В истории почитания величайшей святыни Харьковщины и Слобожанщины, Озерянской иконы Божией Матери, и по сей день остается множество неизвестных страниц. Мы знаем о том, как была обретена икона, о некоторых явленных через неё чудесах, о традиции сопровождавшегося величественными крестными ходами перенесения этой святыни из Куряжского монастыря в Харьков осенью и обратно в монастырь – весной, благодаря которой и был построен наш Свято-Озерянский храм. Гораздо менее известен, к примеру, учрежденный в 1896 году архиепископом Харьковским Амвросием (Ключаревым) обычай перевозки Озерянской иконы на специальном поезде на станцию Борки, в Спасов скит.

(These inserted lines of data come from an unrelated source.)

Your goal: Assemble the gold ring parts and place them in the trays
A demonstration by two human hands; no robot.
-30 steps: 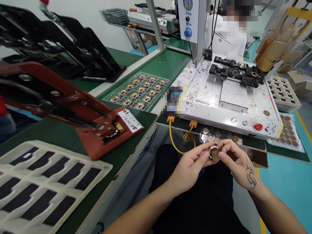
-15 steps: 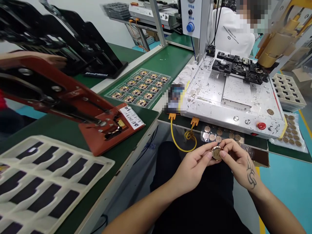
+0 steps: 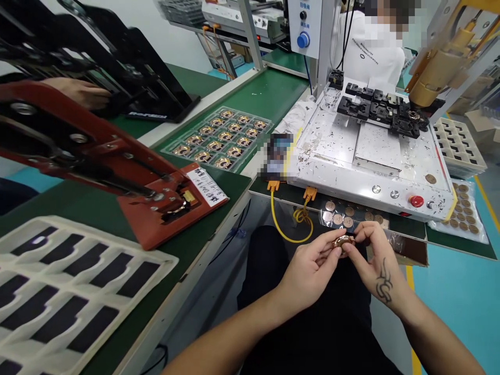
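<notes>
Above my lap, a small round gold-rimmed watch case (image 3: 343,241) is tilted so that its rim shows. My left hand (image 3: 312,263) pinches it from the left between thumb and fingers. From the right, my right hand (image 3: 371,255) has its thumb and bent fingers on the same case. Just beyond the hands, round copper-coloured discs (image 3: 338,219) lie in clear film at the bench edge. The white machine (image 3: 344,177) stands behind them, with black fixtures (image 3: 375,108) on top and a single disc (image 3: 430,179) near its right front.
A red lever press (image 3: 136,221) stands at the left, behind a white tray (image 3: 166,259) with dark inserts. A clear tray of gold-ringed parts (image 3: 219,136) lies mid-bench. A yellow cable (image 3: 278,224) hangs under the machine. A person in white (image 3: 367,52) is beyond; another person's hand (image 3: 84,94) is upper left.
The watch case has tipped from showing its flat face to nearly edge-on. My right hand has shifted slightly left, its wrist turning. The other person's hand at the upper left has moved slightly.
</notes>
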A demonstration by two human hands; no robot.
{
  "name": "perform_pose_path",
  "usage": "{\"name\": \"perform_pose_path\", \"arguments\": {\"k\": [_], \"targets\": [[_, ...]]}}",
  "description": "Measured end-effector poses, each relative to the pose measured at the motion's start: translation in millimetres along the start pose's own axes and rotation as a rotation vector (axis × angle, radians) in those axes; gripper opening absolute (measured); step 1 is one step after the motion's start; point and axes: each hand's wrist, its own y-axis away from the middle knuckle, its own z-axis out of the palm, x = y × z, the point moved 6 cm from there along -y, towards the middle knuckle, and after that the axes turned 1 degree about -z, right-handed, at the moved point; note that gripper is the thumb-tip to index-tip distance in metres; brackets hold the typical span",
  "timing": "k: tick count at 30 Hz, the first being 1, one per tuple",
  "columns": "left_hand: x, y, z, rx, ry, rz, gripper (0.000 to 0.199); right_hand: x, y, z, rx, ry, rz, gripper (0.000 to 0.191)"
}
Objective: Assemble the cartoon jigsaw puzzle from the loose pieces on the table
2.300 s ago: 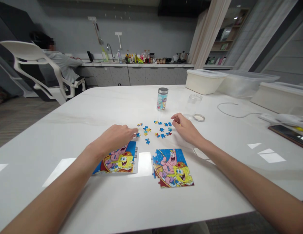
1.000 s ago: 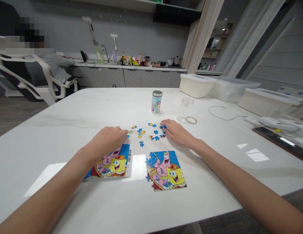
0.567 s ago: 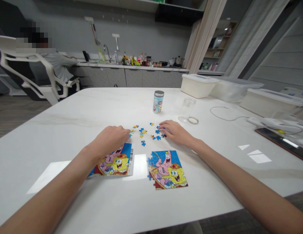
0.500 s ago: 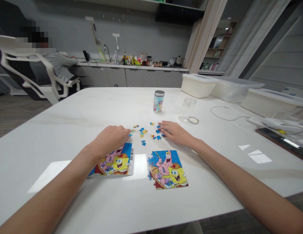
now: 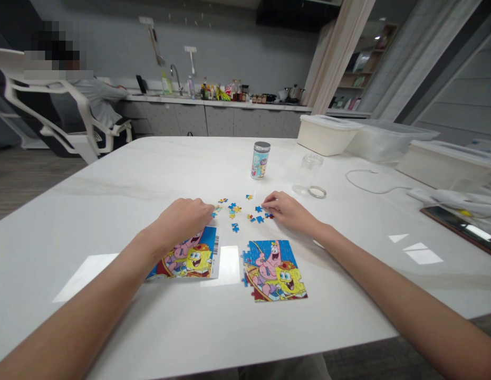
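Loose jigsaw puzzle pieces (image 5: 235,228) lie scattered in the middle of the table. My left hand (image 5: 185,219) is curled closed at their left edge, beside a yellow-and-blue piece; what its fingers hold, if anything, is hidden. My right hand (image 5: 289,212) pinches at the right edge of the scatter, a small blue puzzle piece mostly hidden at its fingertips. Below the hands lies a partly assembled puzzle (image 5: 275,272) with a pink starfish and a yellow sponge character, its left edge jagged. A printed picture card (image 5: 200,258) with the same characters lies under my left forearm.
A cartoon-printed tin (image 5: 260,161) with a metal lid stands behind the pieces. Right of it are a clear jar (image 5: 310,169) and a ring-shaped lid (image 5: 317,192). Storage boxes (image 5: 328,136), a white cable (image 5: 372,184) and a dark tablet-like device (image 5: 462,229) lie farther right. A person sits at back left.
My right hand has drawn its fingers together into a pinch and lifted slightly; a blue piece by its fingertips has left its spot. My left hand stays nearly in place. The view shifts slightly.
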Motion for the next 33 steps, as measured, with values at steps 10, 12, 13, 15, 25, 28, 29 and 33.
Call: {"name": "perform_pose_path", "arguments": {"k": [10,12,13,15,25,28,29,33], "targets": [[-1,-1,3.2,-0.006,0.007,0.001,0.027,47,8,-27,0.139,0.071,0.312,0.029],[-2,-1,4.8,-0.018,0.013,-0.013,0.027,49,9,-30,0.120,0.113,0.344,0.026],[-3,-2,5.5,-0.021,0.016,-0.020,0.026,48,9,-30,0.103,0.119,0.340,0.023],[-4,-2,6.4,-0.024,0.024,-0.032,0.026,41,9,-28,0.050,0.101,0.295,0.019],[-4,-2,6.6,-0.020,0.022,-0.030,0.026,31,5,-27,-0.021,0.068,0.254,0.008],[-4,-2,7.5,-0.034,0.031,-0.040,0.025,30,6,-32,-0.028,0.086,0.254,0.024],[-4,-3,7.5,-0.038,0.032,-0.040,0.025,29,7,-32,-0.043,0.080,0.248,0.029],[-4,-2,6.6,-0.039,0.014,-0.035,0.026,27,8,-30,-0.092,0.060,0.258,0.038]]}}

Икону перевозили для торжественного богослужения в скиту ежегодно, 17-го октября (ст. ст.), в день спасения императора Александра III и его семьи в железнодорожной катастрофе, произошедшей на этом месте в 1888 году.

Помещаемая ниже заметка была опубликована в харьковской ежедневной газете «Южный Край» 19-го октября 1896 года. Её автор, посетивший первое торжественное богослужение с Озерянской иконой в Спасовом скиту, в простых словах рассказывает о своих мыслях, чувствах и впечатлениях. Узнавая о жизни наших предков, о их нравах и традициях, мы обретаем возможность хотя бы отчасти восстановить прерванную линию духовной преемственности, вернуть себе бездумно утерянное наследие.


В СПАСОВ СКИТ
(ПУТЕВЫЕ ЗАМЕТКИ)

Было 5 часов утра. Харьков утопал в тумане. Стоял мороз в несколько градусов, и на панелях и крышах домов лежал слой инея. На улицах стояла мертвая тишина, и так как по календарю должен был светить месяц, фонари не горели и потому было темно.

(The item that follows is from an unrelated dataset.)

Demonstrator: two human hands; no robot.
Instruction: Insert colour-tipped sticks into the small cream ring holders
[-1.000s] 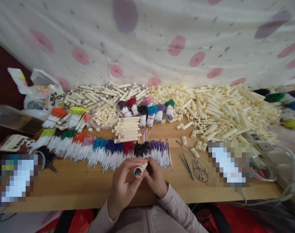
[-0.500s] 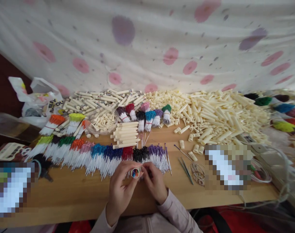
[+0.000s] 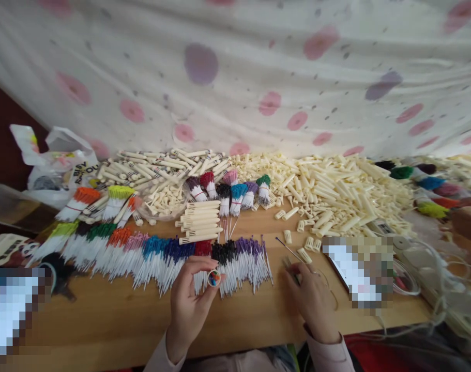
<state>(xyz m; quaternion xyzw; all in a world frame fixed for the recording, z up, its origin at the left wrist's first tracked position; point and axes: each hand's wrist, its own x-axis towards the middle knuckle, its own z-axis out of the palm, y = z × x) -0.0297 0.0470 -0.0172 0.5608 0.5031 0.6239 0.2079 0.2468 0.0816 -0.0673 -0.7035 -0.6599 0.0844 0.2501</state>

Долго громыхал извозчик по глухим улицам и переулкам, прежде чем привез меня на площадку перед вокзалом. Вся эта площадка и самый вокзал были залиты ярким электрическим светом, хотя тихо и безлюдно было на подъезде: не стояла толпа бойких и живых носильщиков, не грохотали подъезжающие и отъезжающие экипажи, не суетились и не сновали пассажиры.

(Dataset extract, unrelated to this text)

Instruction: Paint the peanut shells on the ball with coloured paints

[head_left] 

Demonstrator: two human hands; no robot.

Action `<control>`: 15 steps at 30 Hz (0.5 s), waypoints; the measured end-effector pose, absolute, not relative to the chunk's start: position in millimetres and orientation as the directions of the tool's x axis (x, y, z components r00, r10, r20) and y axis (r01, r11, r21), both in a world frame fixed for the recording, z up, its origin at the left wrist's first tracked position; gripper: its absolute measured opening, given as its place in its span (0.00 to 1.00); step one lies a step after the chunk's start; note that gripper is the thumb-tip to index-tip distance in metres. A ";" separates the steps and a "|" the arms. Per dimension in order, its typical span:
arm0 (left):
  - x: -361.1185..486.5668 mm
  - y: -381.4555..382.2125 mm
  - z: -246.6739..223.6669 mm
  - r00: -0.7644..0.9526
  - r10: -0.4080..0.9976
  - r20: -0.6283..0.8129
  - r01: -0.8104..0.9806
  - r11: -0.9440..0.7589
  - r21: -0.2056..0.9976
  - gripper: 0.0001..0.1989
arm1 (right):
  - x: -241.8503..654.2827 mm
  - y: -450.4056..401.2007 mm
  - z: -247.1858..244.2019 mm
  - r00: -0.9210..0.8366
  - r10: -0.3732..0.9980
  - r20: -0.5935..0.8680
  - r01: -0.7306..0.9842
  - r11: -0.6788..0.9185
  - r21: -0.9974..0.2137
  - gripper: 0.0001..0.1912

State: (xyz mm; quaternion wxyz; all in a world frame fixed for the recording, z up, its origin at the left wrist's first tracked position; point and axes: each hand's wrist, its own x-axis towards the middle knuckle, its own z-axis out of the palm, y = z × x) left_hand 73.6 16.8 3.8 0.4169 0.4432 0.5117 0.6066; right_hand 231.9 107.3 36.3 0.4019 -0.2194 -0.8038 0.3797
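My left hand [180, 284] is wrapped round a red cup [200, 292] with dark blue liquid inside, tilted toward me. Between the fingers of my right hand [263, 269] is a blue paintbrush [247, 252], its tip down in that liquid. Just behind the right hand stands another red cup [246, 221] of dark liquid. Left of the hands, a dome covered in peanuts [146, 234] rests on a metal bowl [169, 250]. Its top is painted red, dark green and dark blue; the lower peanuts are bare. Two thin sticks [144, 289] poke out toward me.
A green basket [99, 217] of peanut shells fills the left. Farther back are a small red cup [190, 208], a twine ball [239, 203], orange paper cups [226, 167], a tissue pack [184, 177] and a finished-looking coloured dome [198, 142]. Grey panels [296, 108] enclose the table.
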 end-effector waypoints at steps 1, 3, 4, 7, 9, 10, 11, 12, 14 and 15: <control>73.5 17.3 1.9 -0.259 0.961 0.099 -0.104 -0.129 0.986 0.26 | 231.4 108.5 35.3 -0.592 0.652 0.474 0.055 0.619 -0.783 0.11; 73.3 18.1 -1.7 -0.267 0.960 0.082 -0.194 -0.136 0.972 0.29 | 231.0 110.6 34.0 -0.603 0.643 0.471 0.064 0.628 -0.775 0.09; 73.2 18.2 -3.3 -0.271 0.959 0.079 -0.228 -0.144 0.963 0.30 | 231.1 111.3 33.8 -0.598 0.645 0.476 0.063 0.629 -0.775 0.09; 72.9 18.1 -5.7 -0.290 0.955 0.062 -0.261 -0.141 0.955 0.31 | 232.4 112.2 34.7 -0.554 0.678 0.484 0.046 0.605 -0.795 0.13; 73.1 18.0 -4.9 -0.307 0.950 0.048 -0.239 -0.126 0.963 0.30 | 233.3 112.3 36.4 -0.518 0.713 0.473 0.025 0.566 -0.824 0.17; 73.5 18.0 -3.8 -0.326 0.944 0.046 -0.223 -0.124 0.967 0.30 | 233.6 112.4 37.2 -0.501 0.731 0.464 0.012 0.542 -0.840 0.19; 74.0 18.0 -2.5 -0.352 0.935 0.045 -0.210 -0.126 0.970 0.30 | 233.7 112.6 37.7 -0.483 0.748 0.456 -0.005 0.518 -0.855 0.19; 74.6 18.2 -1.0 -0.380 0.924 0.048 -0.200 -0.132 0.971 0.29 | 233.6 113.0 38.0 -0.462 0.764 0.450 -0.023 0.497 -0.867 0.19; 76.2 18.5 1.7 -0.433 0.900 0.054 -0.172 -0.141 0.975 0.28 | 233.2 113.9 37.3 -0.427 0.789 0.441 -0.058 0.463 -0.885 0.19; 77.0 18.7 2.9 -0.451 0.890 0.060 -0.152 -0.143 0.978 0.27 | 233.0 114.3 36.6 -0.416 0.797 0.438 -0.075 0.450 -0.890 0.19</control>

На вокзале, несмотря на ранний час утра, всё освещено; кое-где толпятся пассажиры. У кассы шеренгой выстроились отъезжающие. Слышен стук штемпеля кассира.

— До Спасова скита!

— Рубль десять копеек…

Оказывается, что все едут до Спасова скита. Я беру билет тоже до Спасова скита. В ожидании поезда я сажусь на скамье около буфета третьего класса, спрашиваю чаю и прислушиваюсь к разговорам соседей.

— Уже поезд отправили с бесплатными пассажирами, говорит какая-то чуйка, ни к кому собственно не обращаясь и желая только нарушить томительное молчание. — И сила же народу повалила! Страсть…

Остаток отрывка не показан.